Timothy James, parents Mark and Donna Giordano

Patricia Louise, parents John and Elaine Bluette

Laura Mary, parents Steven and Joan McGovern

Elizabeth Ann, mother Catherine Halcombe, Patre Ignoto

Sadd said into the silence, “Father unknown.”

“But you know what?” said Dan. “I think the Elizabeth would have done it for us.”

Nobody was moving much except for Kit, who was not only moving but almost prancing. Dan was grinning alternately at me and at her. He said, “Okay, go ahead and finish it.”

Kit said, “We asked Father Dillon if he knew anybody who might remember Catherine Halcombe, and he said his housekeeper might because she'd lived in Bryantville all her life. We went across the street, and now the angels and shepherds were out front of the church having a snowball fight, and Father introduced us to a nice older lady, Mrs. Locke, who said sure she remembered Cathy Halcombe. Cathy used to do her hair years ago—her mother owned the beauty shop in Bryantville—and Cathy was a sweet girl who loved kids. In fact, she used to volunteer at St. Elizabeth's Home, which we'd probably never heard of. There'd been a baby, a girl, as Mrs. Locke recalled, but Cathy wasn't married so she'd gone out of town to have it—in those days girls had the decency to do that, said Mrs. Locke—and then Mrs. Folsom, she was the lady who started St. Elizabeth's, was real good to Cathy and later found her a job over in Bridgeport or Stamford or someplace in that area, and after that Mrs. Locke lost track of her, but she did hear that Cathy had died of cancer a few years ago. As for the daughter, sorry, Mrs. Locke didn't have a clue.”

Kit stopped for breath, her cheeks flaming.

I said, “But you do.”

“You tell, honey,” said Kit. “You did it.”

“No, go ahead.” Dan looked happy and magnanimous.

“No, you.”

“For heaven's sake!” cried Henry. “One of you speak—and no angels and shepherds!”

They laughed joyously, and Dan was on his feet. “All the way back in the car it was bugging me—something Loretta Vaughan said when she was here. We'd just hit the Hutch Parkway when it clicked. Kit pulled into that first gas station, and I made the call. A voice said, ‘Mrs. Vaughan's residence, Liza Halcombe speaking.'”

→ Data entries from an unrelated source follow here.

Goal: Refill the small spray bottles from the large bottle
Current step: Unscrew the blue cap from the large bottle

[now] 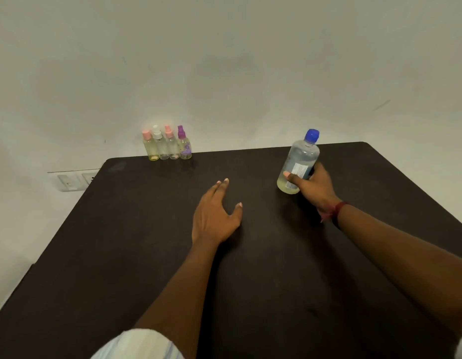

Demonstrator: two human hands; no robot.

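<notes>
Several small clear spray bottles [167,146] stand in a row at the table's far left edge, against the wall; their caps are pink, white, pink and purple, and each holds pale yellowish liquid. My right hand [314,186] grips the large clear bottle [299,161] around its lower half. That bottle has a blue cap and a white label, leans slightly to the right, and holds a little yellowish liquid at its base. My left hand [215,216] rests palm down on the table's middle, fingers straight and holding nothing.
The dark brown table [147,242] fills the lower view and meets a plain pale wall at its far edge. White wall switches [74,181] sit low on the wall beyond the table's left corner. A red thread band is on my right wrist.
</notes>
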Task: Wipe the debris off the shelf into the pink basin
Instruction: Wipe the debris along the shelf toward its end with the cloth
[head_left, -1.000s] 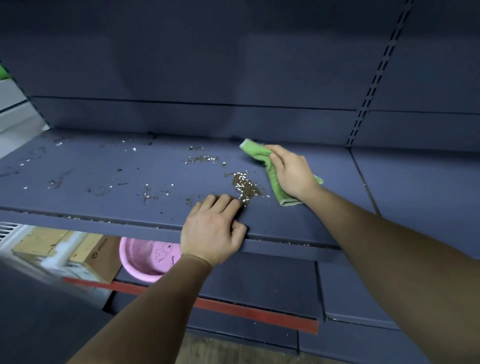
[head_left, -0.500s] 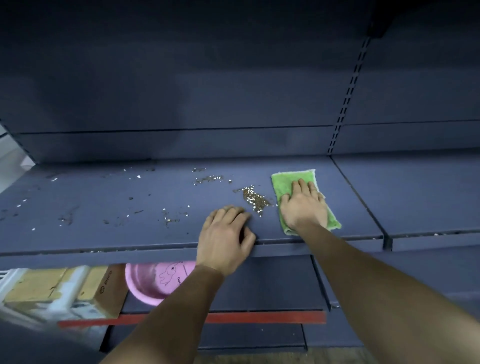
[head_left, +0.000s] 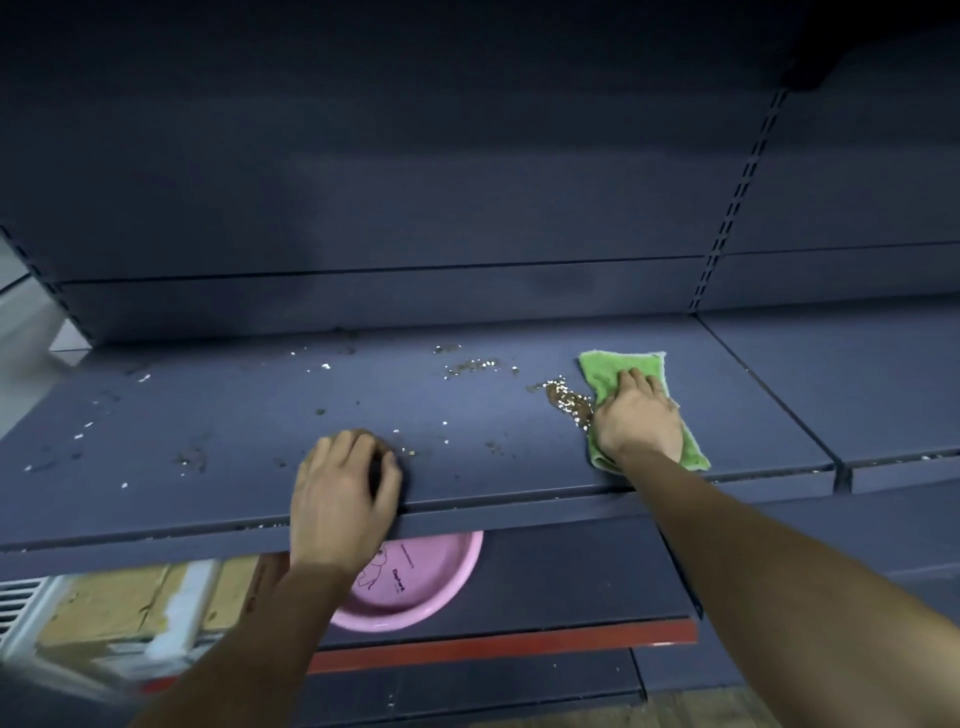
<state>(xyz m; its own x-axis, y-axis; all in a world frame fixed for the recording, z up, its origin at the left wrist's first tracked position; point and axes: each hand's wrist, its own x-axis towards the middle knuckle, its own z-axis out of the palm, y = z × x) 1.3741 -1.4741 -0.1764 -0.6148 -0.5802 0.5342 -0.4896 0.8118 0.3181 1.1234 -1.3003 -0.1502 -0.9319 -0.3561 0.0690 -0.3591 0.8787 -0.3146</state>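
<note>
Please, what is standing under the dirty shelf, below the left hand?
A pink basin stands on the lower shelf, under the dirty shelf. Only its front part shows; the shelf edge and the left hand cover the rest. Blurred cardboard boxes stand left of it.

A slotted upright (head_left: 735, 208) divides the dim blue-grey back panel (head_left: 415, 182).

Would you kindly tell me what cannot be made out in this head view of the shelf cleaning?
All in the head view:
pink basin: far part hidden by the shelf front edge, left side by the left forearm; its print is too small to read.
green cloth: middle covered by the right hand.
left hand: blurred; what lies under its curled fingers is hidden.
boxes at lower left: blurred, tops cut by the shelf.
</note>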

Maybe three seconds, then we broke up. Tina hugged Dan, Kit hugged Henry, they all hugged me, and Sadd said, “Don't
I
get hugged?” Both Tina and Kit descended on him, and he emerged disheveled and crimson with delight.

I gasped, “How much does she know?”

Dan raised his shoulders. “Maybe everything, maybe nothing. But she sure as hell must have been chatting to Dad about how her week went. I didn't dare take it any farther—I was afraid I'd blow it. So I just said sorry, wrong number, and hung up.”

15

It wasn't until about eight o'clock that night that depression began to set in.

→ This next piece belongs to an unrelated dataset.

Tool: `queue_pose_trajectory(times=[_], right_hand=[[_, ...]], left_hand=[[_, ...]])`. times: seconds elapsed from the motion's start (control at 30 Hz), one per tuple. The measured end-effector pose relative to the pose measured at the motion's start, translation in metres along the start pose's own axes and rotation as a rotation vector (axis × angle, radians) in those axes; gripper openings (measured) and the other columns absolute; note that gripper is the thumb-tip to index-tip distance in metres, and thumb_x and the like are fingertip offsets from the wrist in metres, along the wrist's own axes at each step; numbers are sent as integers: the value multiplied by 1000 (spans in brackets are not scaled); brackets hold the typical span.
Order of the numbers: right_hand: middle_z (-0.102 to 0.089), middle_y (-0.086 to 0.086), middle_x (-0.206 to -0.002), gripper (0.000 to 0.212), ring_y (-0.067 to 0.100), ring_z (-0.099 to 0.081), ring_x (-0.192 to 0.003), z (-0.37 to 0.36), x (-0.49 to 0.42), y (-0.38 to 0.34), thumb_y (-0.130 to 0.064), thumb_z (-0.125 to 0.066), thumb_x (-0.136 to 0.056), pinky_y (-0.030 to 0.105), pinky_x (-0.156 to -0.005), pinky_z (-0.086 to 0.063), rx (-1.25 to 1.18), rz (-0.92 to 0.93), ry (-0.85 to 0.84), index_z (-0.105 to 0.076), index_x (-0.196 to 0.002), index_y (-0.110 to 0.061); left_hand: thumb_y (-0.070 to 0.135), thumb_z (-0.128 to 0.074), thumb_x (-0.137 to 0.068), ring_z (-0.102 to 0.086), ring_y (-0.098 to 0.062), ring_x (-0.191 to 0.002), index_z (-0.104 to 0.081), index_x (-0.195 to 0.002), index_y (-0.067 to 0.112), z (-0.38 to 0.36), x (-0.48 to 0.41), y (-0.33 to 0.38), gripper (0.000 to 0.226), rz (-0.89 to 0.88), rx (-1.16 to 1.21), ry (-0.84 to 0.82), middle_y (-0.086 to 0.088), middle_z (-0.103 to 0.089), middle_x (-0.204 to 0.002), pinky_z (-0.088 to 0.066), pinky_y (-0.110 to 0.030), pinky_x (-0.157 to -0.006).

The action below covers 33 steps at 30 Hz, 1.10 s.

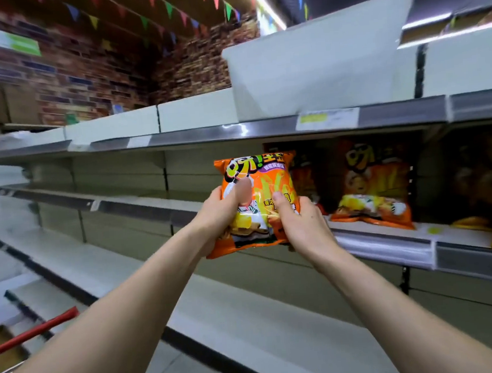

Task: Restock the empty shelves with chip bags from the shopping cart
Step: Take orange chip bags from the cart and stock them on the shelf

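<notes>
Two hands grip one orange chip bag (268, 181), the left hand (222, 214) on its side and the right hand (301, 226) low, thumbs on front. It hangs just left of the stocked bag (377, 187). A hard squeeze might crush the chips, and placed forward of that bag it could slide off. The large Chinese lettering is too blurred to read.

Grey metal shelves (140, 208) run in tiers from lower left to right. The top shelf (205, 135) carries pale white boxes (317, 63), with a price tag (326, 118) on its front rail. On the shelf beneath (384, 244), at right, orange chip bags (377, 187) stand upright side by side, the farthest ones blurred.
</notes>
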State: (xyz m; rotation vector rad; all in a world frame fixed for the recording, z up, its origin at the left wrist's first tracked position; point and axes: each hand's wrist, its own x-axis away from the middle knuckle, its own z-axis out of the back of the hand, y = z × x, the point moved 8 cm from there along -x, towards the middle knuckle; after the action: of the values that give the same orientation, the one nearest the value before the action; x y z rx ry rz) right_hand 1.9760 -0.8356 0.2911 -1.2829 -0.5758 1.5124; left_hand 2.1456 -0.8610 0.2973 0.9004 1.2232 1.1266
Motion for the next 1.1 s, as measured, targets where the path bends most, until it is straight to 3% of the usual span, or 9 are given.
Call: queue_pose_trajectory(times=[0.13, 0.3, 0.4, 0.57, 0.63, 0.9, 1.0, 1.03, 1.1], right_hand=[[-58, 4, -117, 60, 26, -55, -111, 43, -7, 12, -64, -39, -93, 37, -92, -44, 29, -78, 56, -53, -124, -14], [-60, 0, -113, 55, 21, -56, -106, 96, -17, 29, -64, -45, -91, 34, -88, -43, -19, -142, 160, -56, -118, -17], [-65, 3, -112, 58, 23, -62, -105, 119, -22, 39, -65, -52, -84, 39, -95, -49, -25, -185, 211, -60, -116, -17], [-68, 9, -108, 36, 24, -67, -96, 158, -38, 56, -32, -63, -90, 40, -87, -56, -32, -222, 272, -58, -118, -11], [-67, 12, -110, 30, 26, -67, -98, 168, -41, 58, -26, -64, -90, 44, -89, -55, 10, -230, 279, -53, -115, -13], [-61, 5, -125, 55, 23, -60, -113, 164, -32, 74, -36, -64, -91, 44, -100, -49, 138, -241, 299, -42, -135, -14], [-62, 5, -123, 63, 23, -61, -111, 162, -31, 73, -38, -64, -86, 43, -99, -50, 116, -287, 327, -40, -140, -15], [-60, 7, -126, 68, 25, -60, -112, 164, -32, 71, -42, -63, -83, 44, -99, -49, 101, -307, 355, -39, -141, -15], [-58, 11, -128, 70, 28, -57, -115, 166, -34, 60, -49, -59, -83, 44, -100, -47, 91, -320, 423, -40, -139, -12]], left_hand=[[85, -66, -54, -71, -25, -97, -59, -123, 26, -39, -22, 12, 92, 5, -37, -51, -1, -72, -111, -54, -46, -92], [67, -63, -78, -72, -17, -90, -60, -116, 21, -105, -30, 40, 60, -87, -19, -206, 1, -73, -105, -57, -34, -83], [72, -64, -72, -67, -14, -95, -54, -122, 19, -132, -40, 46, 74, -121, -53, -192, 2, -66, -113, -53, -32, -85], [53, -70, -81, -64, -14, -92, -44, -130, 11, -179, -59, 46, 69, -119, -49, -252, -4, -61, -113, -52, -25, -75], [53, -68, -83, -61, -14, -93, -44, -125, 10, -191, -64, 42, 65, -107, -70, -278, -3, -59, -110, -50, -27, -78], [50, -63, -87, -54, -15, -110, -38, -136, 16, -205, -65, 21, 64, -106, -83, -440, -1, -53, -128, -45, -23, -89], [42, -66, -88, -59, -3, -83, -49, -103, 22, -199, -65, 27, 30, -64, -91, -490, 8, -61, -95, -48, -9, -62], [43, -67, -87, -60, -4, -79, -51, -91, 23, -197, -68, 32, 25, -65, -92, -479, 7, -63, -91, -49, -11, -63], [53, -65, -83, -63, -15, -86, -57, -82, 20, -190, -71, 46, 34, -69, -91, -430, -3, -69, -88, -50, -26, -86]])
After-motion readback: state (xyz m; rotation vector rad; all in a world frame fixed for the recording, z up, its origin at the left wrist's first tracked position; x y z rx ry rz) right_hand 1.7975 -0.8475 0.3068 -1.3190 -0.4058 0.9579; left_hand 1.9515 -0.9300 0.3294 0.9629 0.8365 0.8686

We had a plum, but was it too late to use it?

Mrs. Kitenski had returned with the boys, and I'd sent everybody out to supper with instructions to go straight home afterward. No one, I emphasized
no one,
was to come back to the hospital that night. Next day, Christmas Eve, they'd all go—if I promised not to—to Pushing Murder for a few hours in the morning. They'd keep their eyes peeled (another expression Sadd said he must find the derivation of), give Santa a hand, chat, shop, and look for any possibility of spiriting Sal away. It was a very dim hope, tacitly acknowledged so by all. We agreed that they'd return to the hospital for a final conference before I was discharged at noon.

Now I lay in the semidarkness wondering if Liza Halcombe was in league with her father.
Patre Ignoto.
Who had revealed her father's identity to her? A forgiving Catherine? A calculating Allen Quinn? And when? Years ago? Last week? The silent, almost thirty-year gap between that June Sunday in 1968 and Dan's phone call this afternoon maddened me. “Sorry, wrong number” had been the right move on Dan's part, but where did it leave us? To ask the girl to come see me was as good as inviting her father. I shivered as I thought of her describing to him—innocently or not—her drive to the hospital with “the boring pair of old-timers.”

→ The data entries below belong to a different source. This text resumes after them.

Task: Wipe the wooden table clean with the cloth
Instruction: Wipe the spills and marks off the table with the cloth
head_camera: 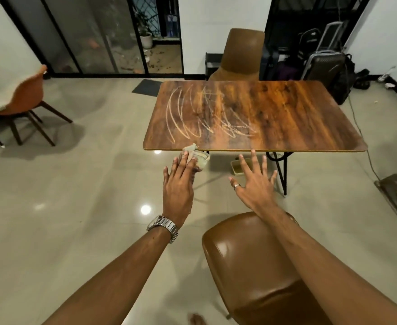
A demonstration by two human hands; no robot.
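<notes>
As my cloth [201, 158] is at the counter [286, 118] edge, wiping begins.
Left fingers [183, 161] clamp it, right fingers [253, 161] spread; next, rub the scribbles [204, 113].

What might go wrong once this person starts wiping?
The cloth in the left hand is small and bunched, while the pale scribbles spread wide, so it may just smear them. The brown chair sits between the person and the table, making the far marks an awkward lean. Hard pressing might shift the table on its thin legs.
</notes>
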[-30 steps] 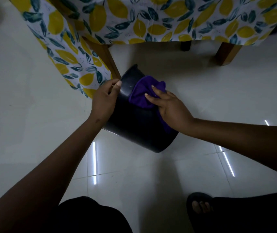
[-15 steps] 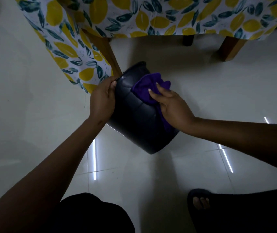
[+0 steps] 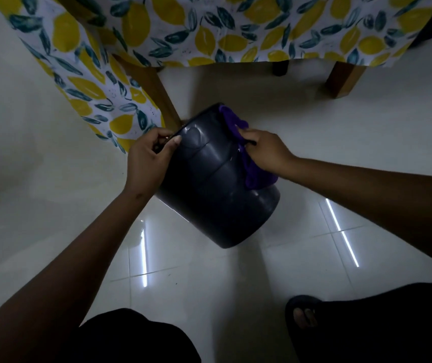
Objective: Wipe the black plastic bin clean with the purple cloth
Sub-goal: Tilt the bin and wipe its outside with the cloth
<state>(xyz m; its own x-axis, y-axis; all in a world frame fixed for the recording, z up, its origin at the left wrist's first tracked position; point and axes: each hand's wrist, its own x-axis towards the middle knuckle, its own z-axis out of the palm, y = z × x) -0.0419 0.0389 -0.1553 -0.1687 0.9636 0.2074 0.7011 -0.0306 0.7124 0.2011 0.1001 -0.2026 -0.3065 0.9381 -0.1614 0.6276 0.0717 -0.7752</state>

I glanced for solace toward my suitcase. Tina had brought it, and it lay open on a chair, a blessed symbol of my release tomorrow. Was it really less than a week since I went sprawling on the sidewalk in front of Pushing Murder, dimly hearing the siren and wondering, as one always does, what poor wretch the ambulance was speeding to? And was it only a few days since the realization that a pleasant acquaintance was a monster?

The black window was packed with snow, and now it was strains of “Hark! The Herald Angels” that filtered up. I decided to take a turn up and down the room on my walker. Good practice for tomorrow when I still secretly hoped I could cajole my family into … I'd give anything to face Dwight Dunlop behind his flowing fake beard and create the scene of my life.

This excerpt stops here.